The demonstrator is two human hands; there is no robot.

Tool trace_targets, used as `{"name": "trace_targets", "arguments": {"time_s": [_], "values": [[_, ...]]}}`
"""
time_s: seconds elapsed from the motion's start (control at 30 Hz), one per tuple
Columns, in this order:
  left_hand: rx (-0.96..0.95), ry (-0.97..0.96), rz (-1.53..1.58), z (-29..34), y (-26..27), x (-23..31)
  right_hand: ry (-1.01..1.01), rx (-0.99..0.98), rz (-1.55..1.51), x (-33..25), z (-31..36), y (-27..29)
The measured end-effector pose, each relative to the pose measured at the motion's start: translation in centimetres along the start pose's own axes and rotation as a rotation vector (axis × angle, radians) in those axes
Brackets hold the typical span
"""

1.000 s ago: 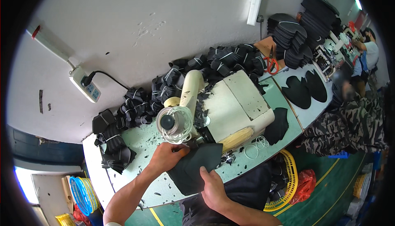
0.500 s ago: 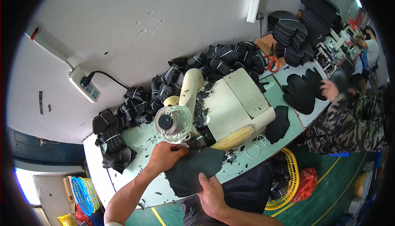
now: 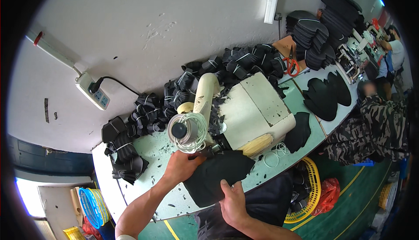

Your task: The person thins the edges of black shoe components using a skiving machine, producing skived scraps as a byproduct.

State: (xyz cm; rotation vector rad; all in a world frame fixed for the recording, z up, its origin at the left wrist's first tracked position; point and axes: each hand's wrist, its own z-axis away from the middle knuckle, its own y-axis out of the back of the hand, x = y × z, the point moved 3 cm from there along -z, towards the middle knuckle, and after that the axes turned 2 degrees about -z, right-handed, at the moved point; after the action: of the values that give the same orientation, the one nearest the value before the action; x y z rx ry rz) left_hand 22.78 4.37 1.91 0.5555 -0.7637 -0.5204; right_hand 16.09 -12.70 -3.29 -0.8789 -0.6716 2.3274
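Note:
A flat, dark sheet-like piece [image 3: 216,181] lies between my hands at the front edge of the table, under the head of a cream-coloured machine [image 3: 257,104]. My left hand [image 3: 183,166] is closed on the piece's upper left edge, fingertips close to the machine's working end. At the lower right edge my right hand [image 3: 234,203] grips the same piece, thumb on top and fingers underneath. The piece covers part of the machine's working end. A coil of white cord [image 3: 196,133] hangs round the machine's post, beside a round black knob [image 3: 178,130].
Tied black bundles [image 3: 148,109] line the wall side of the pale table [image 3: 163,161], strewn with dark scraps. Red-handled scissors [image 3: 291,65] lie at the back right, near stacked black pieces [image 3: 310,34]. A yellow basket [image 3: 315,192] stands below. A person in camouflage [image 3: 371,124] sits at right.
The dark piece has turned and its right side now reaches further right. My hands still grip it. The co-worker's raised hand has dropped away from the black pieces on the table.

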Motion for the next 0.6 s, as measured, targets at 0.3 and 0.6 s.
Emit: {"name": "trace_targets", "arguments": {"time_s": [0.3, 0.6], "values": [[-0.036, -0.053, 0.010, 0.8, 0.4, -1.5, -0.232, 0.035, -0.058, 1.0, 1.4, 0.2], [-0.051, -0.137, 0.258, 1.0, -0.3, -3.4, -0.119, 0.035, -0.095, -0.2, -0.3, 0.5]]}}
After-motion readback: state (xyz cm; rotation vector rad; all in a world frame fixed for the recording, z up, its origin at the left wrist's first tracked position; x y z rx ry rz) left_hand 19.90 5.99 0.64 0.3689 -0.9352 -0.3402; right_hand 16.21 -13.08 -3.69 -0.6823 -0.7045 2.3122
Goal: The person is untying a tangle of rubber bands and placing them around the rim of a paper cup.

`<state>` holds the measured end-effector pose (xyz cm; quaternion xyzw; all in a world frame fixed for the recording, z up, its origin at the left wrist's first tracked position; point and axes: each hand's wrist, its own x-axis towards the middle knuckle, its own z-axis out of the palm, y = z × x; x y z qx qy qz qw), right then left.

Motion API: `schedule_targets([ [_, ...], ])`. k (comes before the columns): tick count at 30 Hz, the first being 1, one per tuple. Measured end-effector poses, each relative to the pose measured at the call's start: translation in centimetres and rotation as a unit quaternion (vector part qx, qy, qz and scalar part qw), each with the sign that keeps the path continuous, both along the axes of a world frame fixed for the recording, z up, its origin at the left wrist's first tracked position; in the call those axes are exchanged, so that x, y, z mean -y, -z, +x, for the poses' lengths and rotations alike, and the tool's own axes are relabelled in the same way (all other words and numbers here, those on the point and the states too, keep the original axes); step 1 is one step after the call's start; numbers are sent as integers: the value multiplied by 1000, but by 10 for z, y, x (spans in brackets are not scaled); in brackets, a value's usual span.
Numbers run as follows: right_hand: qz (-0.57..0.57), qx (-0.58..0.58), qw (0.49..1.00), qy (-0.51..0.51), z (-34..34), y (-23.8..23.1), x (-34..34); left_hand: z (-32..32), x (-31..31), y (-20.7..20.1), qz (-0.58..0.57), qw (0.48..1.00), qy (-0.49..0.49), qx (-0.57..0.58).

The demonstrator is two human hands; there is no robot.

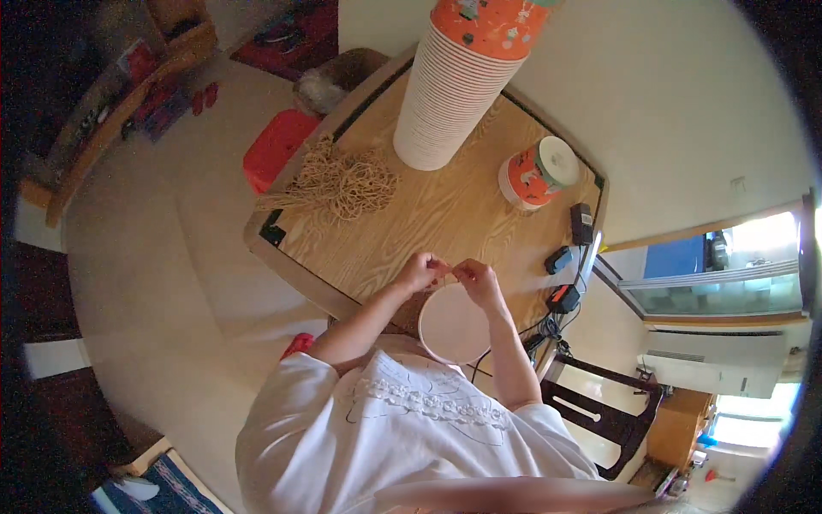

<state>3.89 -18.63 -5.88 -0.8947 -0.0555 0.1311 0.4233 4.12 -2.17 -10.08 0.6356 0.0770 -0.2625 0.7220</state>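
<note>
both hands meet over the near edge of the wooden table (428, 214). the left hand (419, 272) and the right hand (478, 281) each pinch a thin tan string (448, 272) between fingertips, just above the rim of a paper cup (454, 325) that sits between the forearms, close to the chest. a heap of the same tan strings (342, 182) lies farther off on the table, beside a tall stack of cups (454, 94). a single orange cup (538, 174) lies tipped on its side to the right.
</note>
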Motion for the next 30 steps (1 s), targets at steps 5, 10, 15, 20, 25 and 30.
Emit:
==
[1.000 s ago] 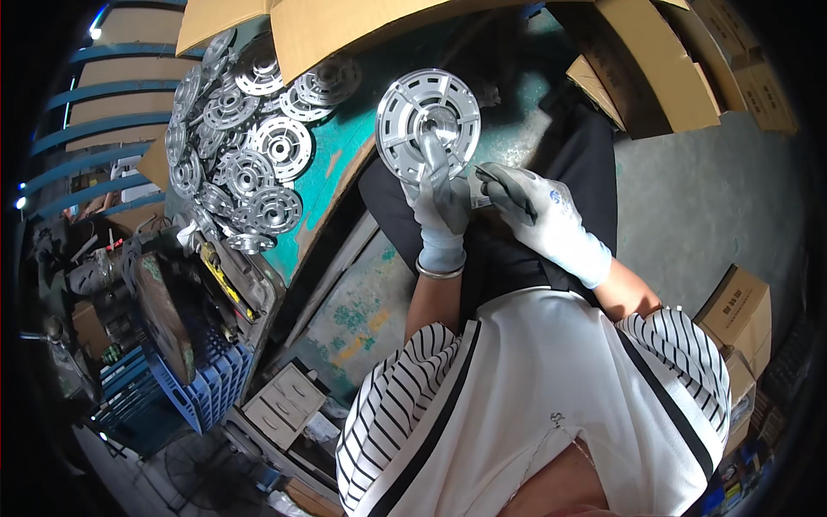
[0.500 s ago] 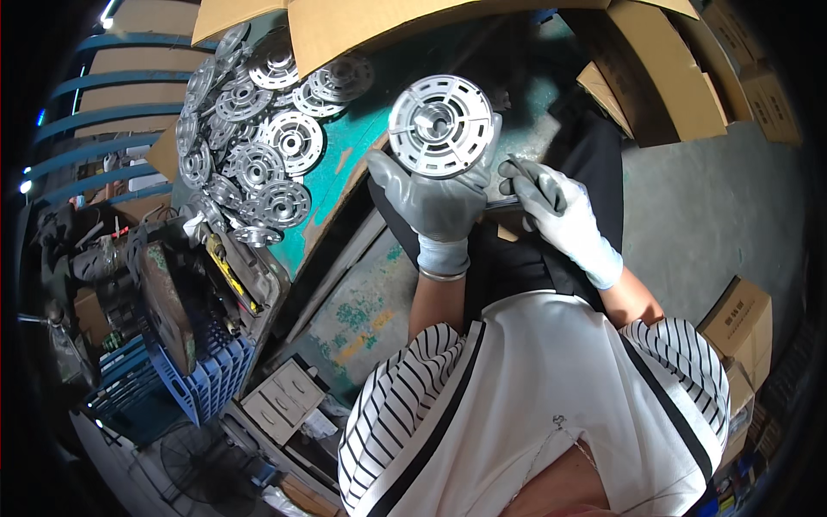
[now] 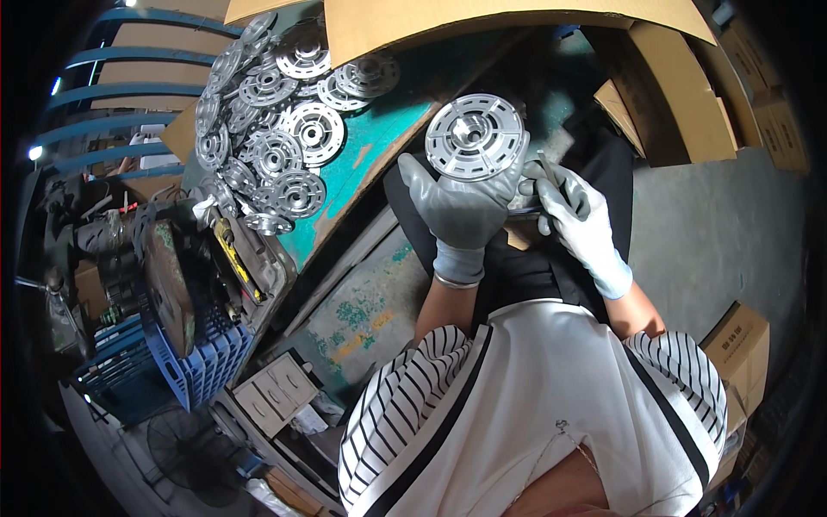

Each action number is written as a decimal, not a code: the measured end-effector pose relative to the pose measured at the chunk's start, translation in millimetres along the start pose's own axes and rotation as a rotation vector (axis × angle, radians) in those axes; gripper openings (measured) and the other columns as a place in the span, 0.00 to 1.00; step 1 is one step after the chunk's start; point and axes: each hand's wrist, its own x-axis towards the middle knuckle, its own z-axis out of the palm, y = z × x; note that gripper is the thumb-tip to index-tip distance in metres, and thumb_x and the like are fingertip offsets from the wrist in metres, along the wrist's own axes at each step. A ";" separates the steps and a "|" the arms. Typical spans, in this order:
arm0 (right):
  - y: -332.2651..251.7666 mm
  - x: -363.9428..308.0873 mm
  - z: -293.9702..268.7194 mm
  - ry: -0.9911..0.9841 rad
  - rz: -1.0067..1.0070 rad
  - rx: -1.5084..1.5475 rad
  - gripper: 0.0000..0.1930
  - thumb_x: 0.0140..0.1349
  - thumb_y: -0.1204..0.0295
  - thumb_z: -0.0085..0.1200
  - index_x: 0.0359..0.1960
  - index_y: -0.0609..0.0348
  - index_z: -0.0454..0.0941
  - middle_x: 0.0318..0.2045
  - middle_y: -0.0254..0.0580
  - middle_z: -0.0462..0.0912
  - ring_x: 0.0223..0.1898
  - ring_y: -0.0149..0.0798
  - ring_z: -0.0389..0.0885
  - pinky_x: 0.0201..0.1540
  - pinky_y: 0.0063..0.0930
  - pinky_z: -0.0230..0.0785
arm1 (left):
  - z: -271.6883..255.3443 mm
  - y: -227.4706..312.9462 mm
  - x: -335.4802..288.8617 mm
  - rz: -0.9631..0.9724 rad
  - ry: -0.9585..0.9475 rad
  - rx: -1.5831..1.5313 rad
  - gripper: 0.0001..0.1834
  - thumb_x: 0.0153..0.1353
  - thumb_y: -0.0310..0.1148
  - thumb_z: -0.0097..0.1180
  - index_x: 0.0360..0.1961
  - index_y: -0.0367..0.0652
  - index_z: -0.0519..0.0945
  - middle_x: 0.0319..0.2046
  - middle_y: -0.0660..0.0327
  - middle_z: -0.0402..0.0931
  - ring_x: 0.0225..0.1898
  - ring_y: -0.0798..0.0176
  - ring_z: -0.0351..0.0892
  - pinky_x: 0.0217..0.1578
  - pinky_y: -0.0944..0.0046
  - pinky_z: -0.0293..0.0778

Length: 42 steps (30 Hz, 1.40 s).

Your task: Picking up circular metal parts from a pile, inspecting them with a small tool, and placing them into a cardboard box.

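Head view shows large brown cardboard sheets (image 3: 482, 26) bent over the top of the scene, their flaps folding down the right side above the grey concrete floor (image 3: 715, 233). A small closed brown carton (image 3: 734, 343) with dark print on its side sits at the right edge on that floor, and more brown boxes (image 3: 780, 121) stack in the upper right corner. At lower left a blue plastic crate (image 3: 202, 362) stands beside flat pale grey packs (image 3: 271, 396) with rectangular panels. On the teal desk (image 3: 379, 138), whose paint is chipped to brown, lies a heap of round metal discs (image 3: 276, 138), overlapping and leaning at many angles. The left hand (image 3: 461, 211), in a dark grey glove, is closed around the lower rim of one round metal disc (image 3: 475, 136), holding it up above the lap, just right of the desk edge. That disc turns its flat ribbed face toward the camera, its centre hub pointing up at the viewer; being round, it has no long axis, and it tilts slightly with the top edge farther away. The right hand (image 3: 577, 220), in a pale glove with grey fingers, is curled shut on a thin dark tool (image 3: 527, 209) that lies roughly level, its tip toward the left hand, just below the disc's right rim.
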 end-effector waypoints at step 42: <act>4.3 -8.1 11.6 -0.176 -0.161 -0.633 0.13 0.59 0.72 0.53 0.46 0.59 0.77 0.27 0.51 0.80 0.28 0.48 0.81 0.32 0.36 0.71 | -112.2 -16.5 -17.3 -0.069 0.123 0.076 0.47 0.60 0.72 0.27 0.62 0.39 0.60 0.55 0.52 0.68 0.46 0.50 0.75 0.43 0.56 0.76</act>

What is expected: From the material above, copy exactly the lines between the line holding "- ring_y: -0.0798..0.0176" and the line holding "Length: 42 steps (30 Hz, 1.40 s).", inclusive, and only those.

Answer box:
  - ring_y: -0.0798..0.0176
  - ring_z: -0.0351..0.0892
  - pinky_x: 0.0217..0.1578
  - pinky_y: -0.0944..0.0046
  - pinky_z: -0.0293..0.0778

Length: 42 steps (30 Hz, 1.40 s).

The answer stands, and there is nothing more to add.